The Spaniard nodded vigorously. “Yes. He’s born out here – no initiative, no brain, no ambition: being a soldier keeps him fed – and very well, judging from his belly – and that’s all he’s interested in.”
“We have a senior officer here.”
Secco looked puzzled and then exclaimed: “Yes, Triana had a captain, Peralta. He’s probably in command of all four garrisons. He has the authority to deal with that crazy sergeant.”
“Providing we can persuade him!” Coles said.
“We’ll persuade him! He understands about fuses leading into magazines,” Ned said grimly. “Let’s find him and you can take him to Todo Fierro. Don’t mention we have any ships coming in; let him think we’re just completing the capture of all the forts.”
Secco pointed to a group of prisoners still standing in front of the falcons while twenty or thirty more were being marched out of the castle on their way to Triana. “That’s the captain, with the large hat and plume.”
“Call him over: we don’t want to stand in front of the guns!”
The Spaniard was stocky, with a plump face rather than fat, a thin beard and moustaches which obviously took up more of his virility and of his servant’s time than their growth warranted, bulging eyes too close together, a surprisingly well shaped nose, and a narrow-lipped mouth. Ned watched him while Secco demanded his name, rank and position, and instinctively reached several conclusions.

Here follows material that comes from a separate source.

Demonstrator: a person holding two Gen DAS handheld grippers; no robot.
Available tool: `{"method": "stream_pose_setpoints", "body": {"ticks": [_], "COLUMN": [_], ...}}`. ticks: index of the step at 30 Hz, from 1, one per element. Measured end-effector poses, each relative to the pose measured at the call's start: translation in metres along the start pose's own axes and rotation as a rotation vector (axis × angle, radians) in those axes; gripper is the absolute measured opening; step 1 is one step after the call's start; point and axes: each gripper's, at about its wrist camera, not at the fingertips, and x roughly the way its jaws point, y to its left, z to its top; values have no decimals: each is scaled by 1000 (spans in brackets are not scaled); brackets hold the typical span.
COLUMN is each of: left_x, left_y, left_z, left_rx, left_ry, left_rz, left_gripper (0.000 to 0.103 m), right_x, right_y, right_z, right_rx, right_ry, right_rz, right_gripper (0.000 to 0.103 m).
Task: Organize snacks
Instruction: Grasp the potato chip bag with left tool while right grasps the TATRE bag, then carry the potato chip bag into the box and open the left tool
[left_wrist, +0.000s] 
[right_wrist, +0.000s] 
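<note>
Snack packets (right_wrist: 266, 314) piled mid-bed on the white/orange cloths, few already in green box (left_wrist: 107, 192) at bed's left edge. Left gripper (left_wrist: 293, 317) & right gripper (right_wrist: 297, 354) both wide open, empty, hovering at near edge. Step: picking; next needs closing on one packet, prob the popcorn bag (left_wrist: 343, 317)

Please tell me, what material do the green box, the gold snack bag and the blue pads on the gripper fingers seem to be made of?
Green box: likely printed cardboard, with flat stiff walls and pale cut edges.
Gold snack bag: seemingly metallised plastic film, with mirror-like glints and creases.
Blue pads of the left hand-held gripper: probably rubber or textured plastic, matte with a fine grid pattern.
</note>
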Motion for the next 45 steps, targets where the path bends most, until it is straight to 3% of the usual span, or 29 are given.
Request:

Obviously he was a nephew of someone with influence. Not the son, or he would have a better position, but an unimportant nephew. It seemed unlikely that he had an ambition that could not be satisfied by a good cook: his complexion had that chubby pinkness reflecting too much rich food and good wine, not enough exercise and, Ned suspected, no interest in women.
He was the kind of man who, given the choice of being the uncrowned king of tiny Portobelo or a minor prince in a place like Panama, would choose Portobelo. He would not miss lively company: the knights of the dining table needed only a knife and a fork and a kitchen to turn the most provincial town or village into a gourmet’s paradise.
The Spanish captain, assuming Secco was in command and thankful at finding someone who spoke Spanish, was outraged and needed to complain and excuse himself to someone. If the garrisons had not been stripped to send the men to Jamaica, he declared, the buccaneers would never have marched a hundred yards along the track: he had protested when the five transports took the rest of the garrison to Jamaica, particularly since every town had to yield levies – untrained men, he said contemptuously.
Secco interrupted to tell him that San Gerónimo would be blown up with all the prisoners in it unless the Iron Fort surrendered.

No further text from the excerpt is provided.